Время Рыцарей (СИ) - Светлана Алимова
– Отстань от девочек, старый извращенец! – огрызнулась Шарлотта. – Не будут они спать с Льюисом «для дела»! И к Агате больше не подходи, понял? Ты ей не нравишься.
– А подарки с удовольствием взяла, – ухмыльнулся Бернард, – может, больше предложить надо было?
– Хватит чушь нести! – рыкнул Рейвен, нервно расхаживая по комнате. – Нам нужно разобраться с пастором и отогнать его от Льюиса! Думайте, мать вашу!
– Я пока прихожу на все их чаепития и слушаю, о чем они говорят, – сказала Шарлотта мрачно, – ты тоже приходи, когда сможешь.
– А твой дружок-Рыцарь не может его прирезать? – спросил Бернард. – Или в темницу запереть, чтобы святоша там подох от голода?
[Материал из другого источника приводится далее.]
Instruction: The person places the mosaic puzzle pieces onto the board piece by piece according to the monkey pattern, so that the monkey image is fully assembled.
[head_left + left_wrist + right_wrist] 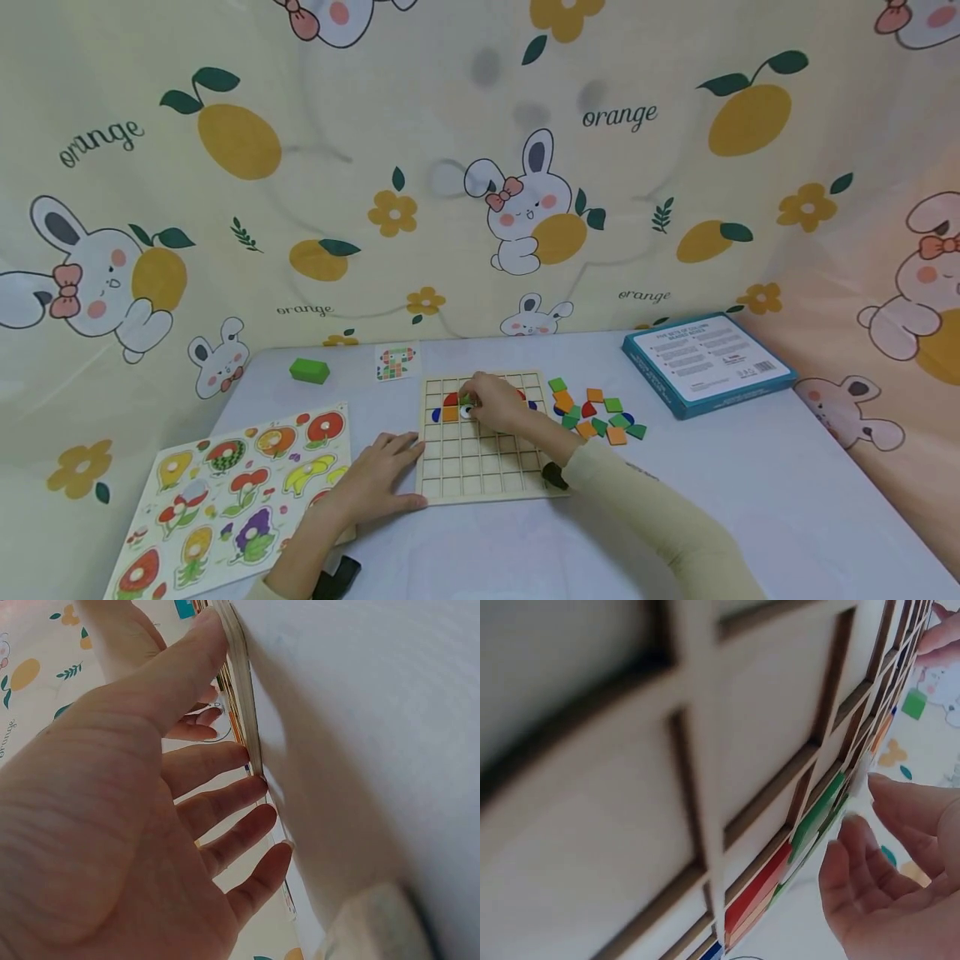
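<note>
In the head view a wooden grid board (480,467) lies on the table with coloured tiles in its upper rows. My right hand (495,404) reaches over those rows, its fingertips at a green tile (467,399) and a white piece (465,412). The right wrist view shows a gap between the curved fingers (847,859) and thumb, beside red (759,889) and green tiles in the grid. My left hand (382,479) rests at the board's left edge; its spread fingers (225,799) and thumb touch that edge in the left wrist view.
Loose coloured tiles (615,421) lie right of the board. Farther right is a blue box (708,362). A fruit-picture board (247,492) lies at left. A green block (309,371) and a pattern card (396,362) are at the back, before a printed cloth.
</note>
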The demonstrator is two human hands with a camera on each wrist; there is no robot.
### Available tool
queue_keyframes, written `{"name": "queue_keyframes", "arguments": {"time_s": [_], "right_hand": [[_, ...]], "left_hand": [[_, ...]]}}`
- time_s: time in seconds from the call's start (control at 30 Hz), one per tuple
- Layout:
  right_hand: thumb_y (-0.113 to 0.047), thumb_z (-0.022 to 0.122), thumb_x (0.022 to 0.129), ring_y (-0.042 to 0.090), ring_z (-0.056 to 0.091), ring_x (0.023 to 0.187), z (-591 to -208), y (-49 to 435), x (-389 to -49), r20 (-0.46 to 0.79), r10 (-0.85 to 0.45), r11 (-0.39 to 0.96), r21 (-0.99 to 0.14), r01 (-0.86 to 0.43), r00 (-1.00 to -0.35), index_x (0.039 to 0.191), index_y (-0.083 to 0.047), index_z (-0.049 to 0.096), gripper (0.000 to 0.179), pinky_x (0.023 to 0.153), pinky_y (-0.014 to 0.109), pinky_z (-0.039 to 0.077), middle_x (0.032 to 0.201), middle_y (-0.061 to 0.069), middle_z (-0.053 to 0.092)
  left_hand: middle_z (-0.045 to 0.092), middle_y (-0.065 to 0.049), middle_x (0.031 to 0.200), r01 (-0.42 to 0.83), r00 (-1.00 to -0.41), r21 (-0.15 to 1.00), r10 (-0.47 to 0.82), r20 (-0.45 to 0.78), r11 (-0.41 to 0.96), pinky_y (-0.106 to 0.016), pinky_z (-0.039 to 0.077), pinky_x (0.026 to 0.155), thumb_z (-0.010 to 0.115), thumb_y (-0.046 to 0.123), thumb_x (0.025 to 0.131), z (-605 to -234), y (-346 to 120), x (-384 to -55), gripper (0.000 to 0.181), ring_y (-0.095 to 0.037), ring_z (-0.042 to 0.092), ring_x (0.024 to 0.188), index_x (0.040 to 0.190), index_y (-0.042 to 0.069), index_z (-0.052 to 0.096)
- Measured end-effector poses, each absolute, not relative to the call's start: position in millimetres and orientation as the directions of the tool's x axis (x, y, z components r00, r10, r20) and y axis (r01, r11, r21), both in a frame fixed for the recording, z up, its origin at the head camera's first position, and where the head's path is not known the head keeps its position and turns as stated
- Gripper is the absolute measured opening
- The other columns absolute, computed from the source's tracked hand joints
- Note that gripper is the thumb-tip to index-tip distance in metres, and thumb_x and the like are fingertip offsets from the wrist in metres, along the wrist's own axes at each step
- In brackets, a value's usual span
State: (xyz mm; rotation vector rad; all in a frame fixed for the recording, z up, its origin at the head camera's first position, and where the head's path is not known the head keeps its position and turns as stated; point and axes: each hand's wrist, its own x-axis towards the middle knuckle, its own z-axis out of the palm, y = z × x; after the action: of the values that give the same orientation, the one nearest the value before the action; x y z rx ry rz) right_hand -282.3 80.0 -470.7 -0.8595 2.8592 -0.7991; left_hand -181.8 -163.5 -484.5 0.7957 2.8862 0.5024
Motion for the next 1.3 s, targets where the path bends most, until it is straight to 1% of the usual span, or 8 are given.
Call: {"name": "queue_keyframes", "arguments": {"time_s": [0.1, 0.2, 0.33, 0.4, 0.47, 0.8, 1.03, 1.3], "right_hand": [[-0.003, 0.075, 0.087, 0.020, 0.058, 0.087, -469, 83, -279, 0.127, -0.527, 0.744, -0.410, -0.528, -0.841, 0.111, -0.007, 0.075, 0.024, 0.070, 0.033, 0.051, 0.100, 0.007, 0.064], [-0.022, 0.072, 0.093, 0.028, 0.056, 0.113, -465, 88, -271, 0.115, -0.571, 0.783, -0.220, -0.581, -0.813, 0.121, -0.010, 0.071, 0.031, 0.089, 0.044, 0.050, 0.124, 0.009, 0.062], [-0.057, 0.053, 0.097, 0.035, 0.027, 0.146, -459, 94, -255, -0.052, -0.632, 0.774, -0.009, -0.633, -0.773, 0.148, -0.019, 0.050, 0.063, 0.112, 0.064, 0.025, 0.159, 0.007, 0.035], [-0.064, 0.043, 0.098, 0.036, 0.013, 0.151, -458, 97, -247, -0.140, -0.639, 0.764, -0.003, -0.645, -0.756, 0.155, -0.022, 0.039, 0.071, 0.114, 0.068, 0.013, 0.164, 0.005, 0.024], [-0.067, 0.038, 0.098, 0.037, 0.008, 0.151, -459, 99, -241, -0.180, -0.646, 0.756, -0.023, -0.654, -0.742, 0.157, -0.023, 0.034, 0.074, 0.114, 0.069, 0.008, 0.165, 0.005, 0.021], [-0.077, 0.038, 0.091, 0.040, 0.009, 0.150, -464, 103, -233, -0.207, -0.669, 0.726, 0.024, -0.687, -0.714, 0.157, -0.026, 0.033, 0.084, 0.114, 0.069, 0.008, 0.163, 0.004, 0.025], [-0.075, 0.040, 0.092, 0.043, 0.010, 0.150, -461, 102, -232, -0.200, -0.687, 0.715, -0.017, -0.699, -0.698, 0.156, -0.024, 0.035, 0.082, 0.113, 0.070, 0.008, 0.163, 0.007, 0.026], [-0.072, 0.044, 0.093, 0.040, 0.011, 0.150, -459, 109, -235, -0.172, -0.699, 0.711, -0.053, -0.702, -0.695, 0.156, -0.017, 0.037, 0.084, 0.113, 0.071, 0.008, 0.161, 0.003, 0.031]], "left_hand": [[0.047, -0.015, 0.149, 0.481, -0.857, 0.339, 0.516, -0.014, 0.808, -0.053, 0.042, 0.104, 0.078, 0.056, 0.079, -484, -163, -182, 0.085, -0.034, 0.045, 0.129, 0.143, 0.006, 0.054], [0.047, -0.015, 0.149, 0.483, -0.856, 0.337, 0.517, -0.012, 0.808, -0.053, 0.042, 0.104, 0.078, 0.055, 0.079, -484, -163, -181, 0.085, -0.034, 0.045, 0.129, 0.143, 0.006, 0.054], [0.047, -0.015, 0.149, 0.485, -0.855, 0.336, 0.518, -0.012, 0.808, -0.054, 0.042, 0.104, 0.079, 0.054, 0.080, -483, -163, -180, 0.084, -0.034, 0.045, 0.129, 0.143, 0.006, 0.054], [0.047, -0.015, 0.149, 0.484, -0.855, 0.335, 0.518, -0.013, 0.808, -0.054, 0.042, 0.104, 0.079, 0.054, 0.080, -483, -163, -180, 0.084, -0.033, 0.045, 0.129, 0.143, 0.006, 0.054], [0.047, -0.014, 0.149, 0.482, -0.857, 0.333, 0.516, -0.015, 0.810, -0.054, 0.041, 0.104, 0.078, 0.054, 0.080, -484, -163, -180, 0.084, -0.033, 0.045, 0.129, 0.144, 0.006, 0.053], [0.046, -0.013, 0.150, 0.482, -0.854, 0.343, 0.520, -0.023, 0.806, -0.054, 0.040, 0.106, 0.076, 0.057, 0.080, -486, -164, -183, 0.085, -0.033, 0.044, 0.130, 0.144, 0.007, 0.053], [0.045, -0.012, 0.151, 0.472, -0.858, 0.351, 0.513, -0.029, 0.809, -0.054, 0.040, 0.106, 0.076, 0.058, 0.079, -487, -165, -182, 0.086, -0.033, 0.043, 0.130, 0.145, 0.008, 0.053], [0.046, -0.013, 0.150, 0.477, -0.858, 0.345, 0.513, -0.015, 0.808, -0.053, 0.041, 0.105, 0.078, 0.056, 0.079, -486, -164, -182, 0.085, -0.032, 0.044, 0.129, 0.144, 0.007, 0.053]]}}
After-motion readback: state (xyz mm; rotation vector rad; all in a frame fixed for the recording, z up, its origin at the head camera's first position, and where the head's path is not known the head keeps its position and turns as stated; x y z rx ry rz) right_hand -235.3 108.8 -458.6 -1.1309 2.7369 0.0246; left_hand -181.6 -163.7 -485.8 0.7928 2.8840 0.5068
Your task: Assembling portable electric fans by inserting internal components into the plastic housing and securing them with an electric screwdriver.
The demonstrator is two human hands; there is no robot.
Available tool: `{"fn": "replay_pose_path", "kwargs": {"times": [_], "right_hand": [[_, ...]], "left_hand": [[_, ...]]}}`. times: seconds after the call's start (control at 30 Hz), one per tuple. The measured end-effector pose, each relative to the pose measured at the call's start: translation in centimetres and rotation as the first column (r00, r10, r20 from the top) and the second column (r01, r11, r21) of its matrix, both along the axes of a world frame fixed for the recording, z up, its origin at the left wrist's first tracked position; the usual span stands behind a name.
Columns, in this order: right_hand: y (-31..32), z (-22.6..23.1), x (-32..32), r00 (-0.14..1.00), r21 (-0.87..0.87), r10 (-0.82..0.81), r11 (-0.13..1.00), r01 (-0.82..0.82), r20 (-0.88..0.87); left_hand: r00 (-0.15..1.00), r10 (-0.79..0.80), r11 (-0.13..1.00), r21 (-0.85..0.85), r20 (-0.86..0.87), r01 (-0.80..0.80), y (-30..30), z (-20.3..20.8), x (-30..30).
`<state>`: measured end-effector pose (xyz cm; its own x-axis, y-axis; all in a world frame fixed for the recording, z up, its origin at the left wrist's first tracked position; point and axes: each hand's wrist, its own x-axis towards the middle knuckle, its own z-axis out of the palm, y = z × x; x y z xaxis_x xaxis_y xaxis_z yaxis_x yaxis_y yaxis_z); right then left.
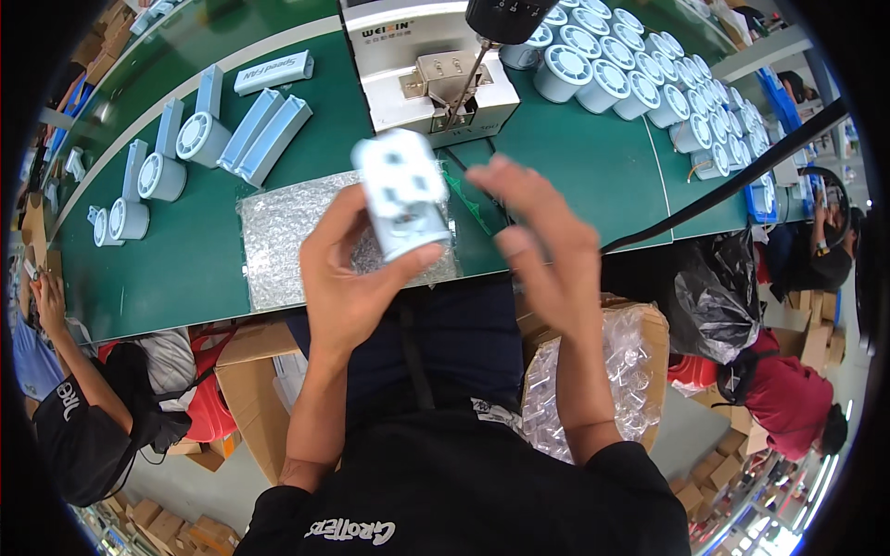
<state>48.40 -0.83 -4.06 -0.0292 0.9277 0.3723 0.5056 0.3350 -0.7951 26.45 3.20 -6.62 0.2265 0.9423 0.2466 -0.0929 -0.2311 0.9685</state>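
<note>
My left hand (343, 269) is closed round a pale blue plastic housing (400, 181), thumb at its lower edge and fingers behind. The housing is tilted and smeared by motion, with several dark openings on the side facing up. To its right, my right hand (552, 241) is raised over the table edge, also blurred. Its thumb and fingers are spread apart with nothing visible between them. A mat of bubble wrap (287, 241) lies under the housing. Beyond it stands a white screw feeder (399, 69), with a black electric screwdriver (510, 18) hanging in front.
Many round pale blue fan housings (603, 88) stand at the back right; several cylinders (162, 176) and long pale blue covers (269, 134) stand at left. A black cable (732, 176) crosses the right side. A box of clear plastic parts (630, 371) stands below. Other people work either side.
</note>
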Motion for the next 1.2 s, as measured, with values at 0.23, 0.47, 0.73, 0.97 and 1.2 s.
{"fn": "replay_pose_path", "kwargs": {"times": [0.23, 0.47, 0.73, 0.97, 1.2], "right_hand": [[-2.2, -1.6, -2.2, 0.692, -0.072, 0.014, 0.996, 0.055, 0.722], [-1.8, -1.7, -5.6, 0.720, -0.034, -0.167, 0.966, 0.256, 0.674], [-0.5, -1.7, -3.4, 0.738, 0.007, -0.152, 0.981, 0.196, 0.658], [7.1, 6.0, -5.0, 0.860, 0.515, -0.294, 0.703, 0.490, -0.418], [6.6, 10.9, -3.2, 0.795, 0.496, -0.111, 0.728, 0.473, -0.596]], "left_hand": [[0.993, 0.115, 0.993, -0.015, -0.007, -0.115, 0.9, 0.1, -2.0], [0.992, 0.100, 0.995, -0.006, -0.077, -0.101, 0.6, -0.1, -1.6], [0.979, 0.115, 0.991, 0.081, -0.170, -0.102, 0.7, -0.9, -1.7], [0.978, 0.125, 0.991, 0.064, -0.165, -0.116, 0.7, -0.7, -1.6], [0.988, 0.071, 0.997, 0.035, -0.140, -0.067, 0.7, -1.0, -2.2]]}}
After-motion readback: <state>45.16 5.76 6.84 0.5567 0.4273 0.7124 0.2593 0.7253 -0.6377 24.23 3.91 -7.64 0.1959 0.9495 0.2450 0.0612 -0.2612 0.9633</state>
Рейвена передернуло. Шарлотта поморщилась.
– Это как-то слишком жестоко.
– Нил на такое никогда не пойдет, – Рейвен покачал головой.
– Жаль.
– Нужно, чтобы повелитель снова презирал пастора, как Бломфилда, – заметила Шарлотта, – может, как-нибудь подставить его?
– Соври, что он на тебя напал, – предложил Бернард, – платье порви, поплачь.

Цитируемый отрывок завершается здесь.